CC BY 4.0 DOI manaakiwhenua-standards

New Zealand currently lacks a comprehensive and cohesive land use information system. There is a lack of consistent definition or approach to mapping land use. Consistent land use information for New Zealand (over space and time) would improve the understanding of the implications of land use across social, cultural, economic and environmental domains.

Many land use classifications have been developed for New Zealand, primarily drawing on the same (or very similar) public and commercial data. Few, if any, having been re-used. One of the common reasons for this outcome is that systems tend to narrowly focus and use data that is tightly coupled to one specific application.

We propose that any New Zealand land use classification system adheres to common principles in a common framework.

We propose a land-use classification framework that includes principles and best practices appropriate for any land-use classification system (and associated output; i.e. geospatial information and maps). This must allow for multiple land-use classifications systems, each with its own intended use cases, potentially across multiple value systems. This may (or may not) include hierarchies for generalisation, as well as other types of relational information, such as lineage, parts, and/or terminological variation. Multiple hierarchies are important because they will facilitate one to one, one to many, many to one, and many to many relationships, as appropriate, even if all that can be captured is that there is a relation between two classes, despite not fully understanding how the classes are related.

We also propose that land use classification systems be developed within the proposed framework. It is at the classification system level that a more concrete set of classes can be designed. It is unlikely that one classification system will be appropriate for integrating all data or for application in all use cases. The separation of concerns between the framework and the system allows for the development of multiple systems using a variety of properties, potentially only applicable at specific spatial or temporal scales, limited extents, or specific purposes (including for the purposes of confidentiality and indigenous data sovereignty).

The New Zealand Standard Land Use Classification framework (NZSLUC)

The NZSLUC framework presents principles and best practices for designing land-use classification systems. Principles are intended to guide practitioners in how they use, reuse or design classification systems.

Kua raranga tahi tatou he whāriki, mātauranga mō āpōpō.

Together we weave the mat / In terms of mātauranga / For future generations.

This whakataukī envisions a mat-weaving analogy, which in this context recalls the reliance on multiple independent sources of input data, information, and knowledge from different people and organisations, with the ultimate aim of creating a shared understanding of land use as spatial information. A land-use map can be used by and for future generations to answer the enduring questions they have about land.

Principles

  1. Prioritise atomic data (i.e. the decomposition of multi-dimensional attributes to observable, discrete characteristics; e.g. tenure).

    • Classification systems should break down information being collected into individual (atomic, primitive, indivisible, discrete) attributes (diagnostic criteria) to expose important data-differentiating categories.
    • Classification systems should be based on collections of primary data (rather than secondary categorial data), where feasible.
  2. Be specific about purpose and scope.

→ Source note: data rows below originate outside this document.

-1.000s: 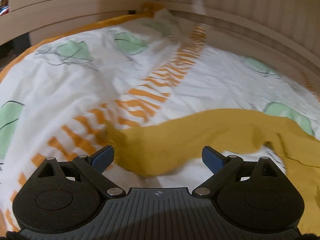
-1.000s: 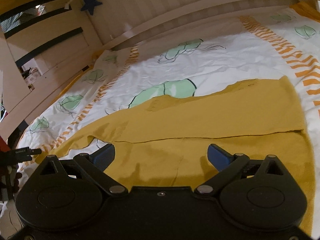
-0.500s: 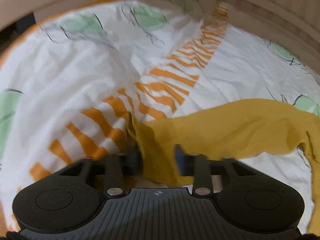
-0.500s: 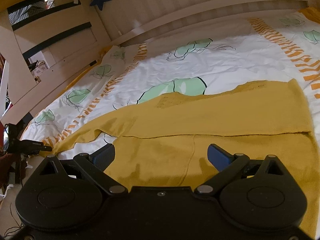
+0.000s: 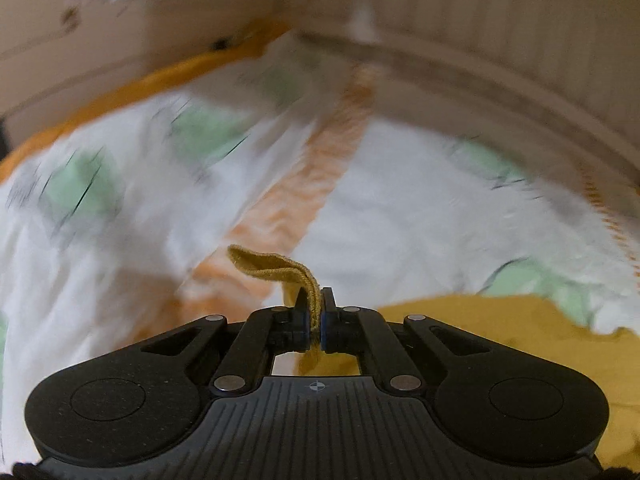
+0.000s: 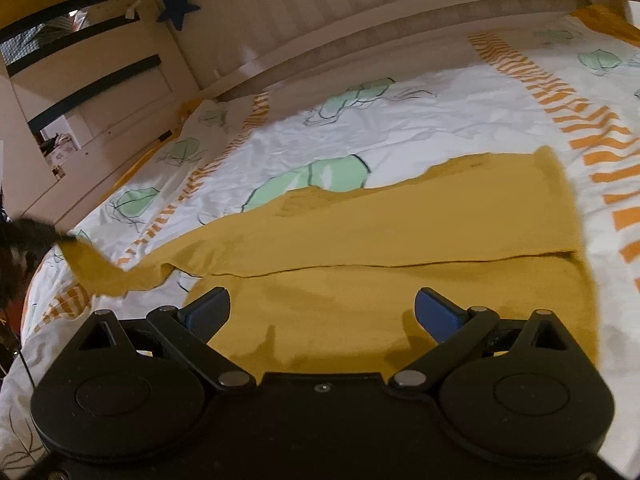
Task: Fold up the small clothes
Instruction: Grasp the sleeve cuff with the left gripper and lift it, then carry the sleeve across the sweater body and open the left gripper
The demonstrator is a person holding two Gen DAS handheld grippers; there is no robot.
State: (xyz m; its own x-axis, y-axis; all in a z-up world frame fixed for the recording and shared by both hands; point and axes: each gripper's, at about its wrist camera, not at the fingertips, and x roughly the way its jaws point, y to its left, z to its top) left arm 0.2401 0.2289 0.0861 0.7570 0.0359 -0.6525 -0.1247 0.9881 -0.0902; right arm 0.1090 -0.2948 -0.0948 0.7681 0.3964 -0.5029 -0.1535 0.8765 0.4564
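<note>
1. While blur smears the bedding behind it, seen from the left wrist: left gripper (image 5: 315, 316) clamped tight on the sleeve end (image 5: 276, 268) of the mustard sweater (image 5: 500, 332), fingers (image 5: 329, 320) closed with only the cloth between them.
2. Pinched sleeve end lifted off the bed, its free tip curling up and over to the left above the fingers, a short strip hanging below them.
3. Rest of the sweater spread at lower right on the white duvet (image 5: 400, 208), printed with green shapes and an orange striped band.
4. Pale wooden bed rail (image 5: 460, 76) curving across the top, heavily blurred.
5. Seen from the right wrist: right gripper (image 6: 322, 310) spread wide and holding nothing, blue-padded fingers (image 6: 208, 312) poised just above the sweater body (image 6: 400, 240); contact with the cloth not clear.
6. Sweater lying flat on the duvet (image 6: 420, 120), one layer folded over another along a straight edge across the middle.
7. One sleeve (image 6: 120, 272) stretching to the far left, rising to a dark blurred shape at the frame edge, apparently the left gripper (image 6: 24, 236).
8. Slatted bed frame (image 6: 100, 92) behind, a dark blue star (image 6: 178, 4) hanging from it at upper left.
</note>
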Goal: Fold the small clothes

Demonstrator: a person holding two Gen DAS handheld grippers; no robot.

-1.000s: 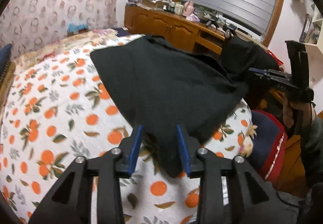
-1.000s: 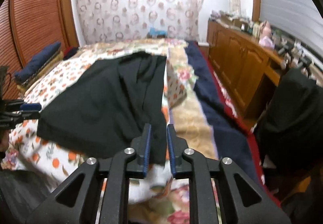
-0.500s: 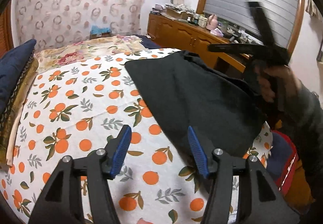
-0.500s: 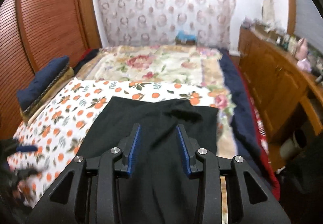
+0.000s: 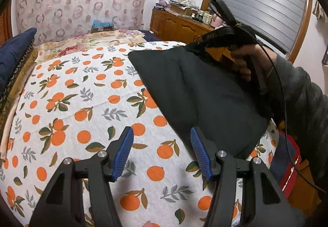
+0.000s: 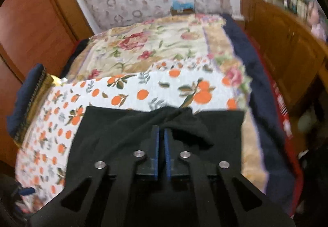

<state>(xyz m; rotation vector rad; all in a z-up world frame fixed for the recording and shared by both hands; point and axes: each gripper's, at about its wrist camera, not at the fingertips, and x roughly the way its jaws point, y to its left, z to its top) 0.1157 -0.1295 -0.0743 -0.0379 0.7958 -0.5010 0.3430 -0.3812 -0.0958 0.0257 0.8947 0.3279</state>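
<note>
A black garment point(image 5: 196, 91) lies on the orange-print sheet point(image 5: 82, 108) on the bed, to the right. My left gripper point(image 5: 162, 141) is open and empty, low over the sheet by the garment's near left edge. My right gripper point(image 6: 161, 134) is shut on a bunched fold at the black garment's point(image 6: 114, 145) far edge. It also shows in the left wrist view point(image 5: 196, 46), pinching the garment's far corner and lifting it slightly.
A floral quilt point(image 6: 155, 46) covers the far half of the bed. Dark blue pillows point(image 5: 12, 57) are stacked at the left. A wooden dresser point(image 5: 180, 24) with clutter stands along the right, beside the shuttered window. A red and navy blanket point(image 5: 287, 163) hangs at the bed's right edge.
My left gripper opened wide and drew off the garment to its left. My right gripper moved over the garment to its far edge and shut on a fold there.
</note>
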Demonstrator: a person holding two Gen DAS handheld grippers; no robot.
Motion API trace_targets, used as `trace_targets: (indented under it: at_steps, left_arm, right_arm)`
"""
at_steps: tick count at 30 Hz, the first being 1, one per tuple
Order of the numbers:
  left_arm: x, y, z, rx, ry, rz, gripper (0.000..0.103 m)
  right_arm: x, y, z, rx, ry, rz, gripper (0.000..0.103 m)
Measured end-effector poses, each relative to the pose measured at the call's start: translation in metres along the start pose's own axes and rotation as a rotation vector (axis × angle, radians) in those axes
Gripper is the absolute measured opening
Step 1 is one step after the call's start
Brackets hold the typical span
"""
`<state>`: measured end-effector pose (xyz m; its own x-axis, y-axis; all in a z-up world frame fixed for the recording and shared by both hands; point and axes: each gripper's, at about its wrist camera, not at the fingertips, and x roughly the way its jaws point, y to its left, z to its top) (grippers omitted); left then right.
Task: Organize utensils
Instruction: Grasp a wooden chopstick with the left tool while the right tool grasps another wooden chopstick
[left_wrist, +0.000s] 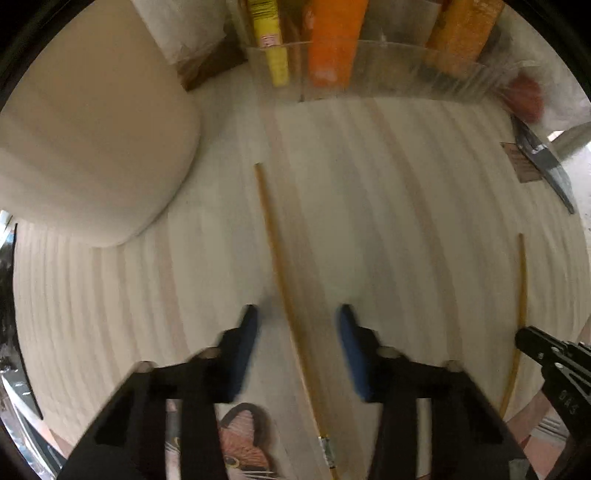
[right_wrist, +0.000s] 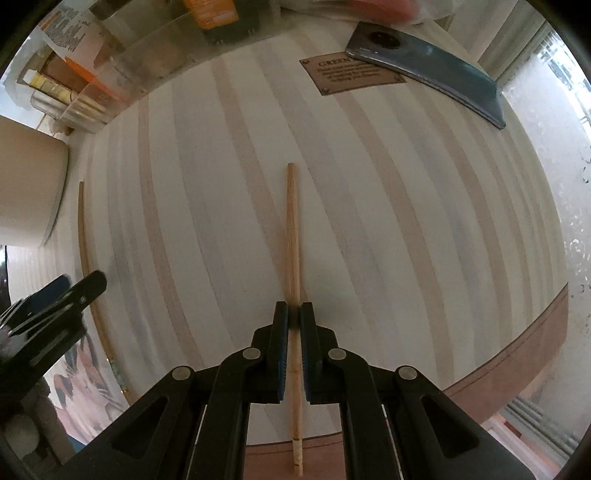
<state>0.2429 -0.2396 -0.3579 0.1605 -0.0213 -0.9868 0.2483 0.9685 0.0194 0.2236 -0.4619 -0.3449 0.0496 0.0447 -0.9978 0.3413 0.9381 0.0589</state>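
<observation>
Blue-padded fingers of the right gripper (right_wrist: 294, 314) fill the bottom centre of the right wrist view, pinched tight on a wooden chopstick (right_wrist: 293, 236) that runs straight up the middle of the frame from between the pads. Its decorated thick end pokes out below, near the bottom edge.

At the bottom of the left wrist view, the left gripper (left_wrist: 297, 317) has its jaws parted, with a second chopstick (left_wrist: 275, 243) lying in the gap on the striped table (left_wrist: 388, 221). The pads do not press it; both sit clear of the wood.

Each stick looks light, thin and stiff, probably smooth and quick to roll or swivel if pinched off-centre. My guess is that a hold nearer the thicker end, with the pads square across the shaft, would stop it pivoting. The right grip already sits low on its stick, toward that end.

Further out, a pale rounded container (left_wrist: 92, 147) fills the upper left of the left view, just beside the second chopstick's far tip. Along the top edge a clear organizer (left_wrist: 369, 66) holds orange and yellow packets. A phone (right_wrist: 436, 62) lies at the upper right of the right view, partly over a small brown plaque (right_wrist: 343, 77).
</observation>
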Motion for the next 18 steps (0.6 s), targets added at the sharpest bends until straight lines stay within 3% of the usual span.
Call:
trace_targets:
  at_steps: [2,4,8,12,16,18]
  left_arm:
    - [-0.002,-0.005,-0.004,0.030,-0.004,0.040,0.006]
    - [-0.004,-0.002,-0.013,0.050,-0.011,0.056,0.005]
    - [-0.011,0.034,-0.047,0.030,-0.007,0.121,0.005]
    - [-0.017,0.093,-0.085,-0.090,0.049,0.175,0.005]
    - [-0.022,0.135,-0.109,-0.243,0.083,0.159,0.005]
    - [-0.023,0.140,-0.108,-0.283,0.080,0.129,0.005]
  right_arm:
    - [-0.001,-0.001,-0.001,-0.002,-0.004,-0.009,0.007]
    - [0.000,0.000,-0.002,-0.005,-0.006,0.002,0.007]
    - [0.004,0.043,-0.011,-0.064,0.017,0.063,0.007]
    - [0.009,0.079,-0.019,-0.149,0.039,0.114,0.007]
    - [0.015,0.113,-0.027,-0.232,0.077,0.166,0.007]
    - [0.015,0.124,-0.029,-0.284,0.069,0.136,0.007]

    • Classification systems shall be designed for an explicit spatiotemporal geographical unit (e.g. property parcels with land use recorded over a seasonal time scale).
    • Classification systems should consider the additional use of abstract fixed geographical units, such as DGGS zones, so that data can be reorganised to different geographical units.
    • Classification systems do not have to be comprehensive and will almost certainly consider some land-use types ‘out of scope’, according to the purpose.
  3. Ensure extensibility.

  4. Use hierarchies where they are appropriate, required, and logically consistent.

    • Classification systems should consider the possibility for both generalisation hierarchies (aggregation/disaggregation) and genealogical hierarchies (lineage).
  5. Improve over time.

    • The classification framework itself shall be reviewed based on the comments and requests of stakeholders.
    • The publication of the ISO 19144-3 standard (Geographic information – Classification Systems – Part 3 Land Use Meta Language (LUML)) shall prompt an examination of these principles and best practices.
  6. Prioritise reproducible and transparent methodologies

    • Classification systems should allow for their methodology to be independently verified.
  7. Accommodate multiple land uses.

    • Classification systems should differentiate between secondary/co-located land uses (same place, same time) with intra-period land-use variation (same place, different time); e.g. rotational grazing, summer housing.

Best practices

This collection of best practices is intended for producers of land-use information to benefit the consumers of land-use information.

The list of best practices for land use classification systems under this framework is below.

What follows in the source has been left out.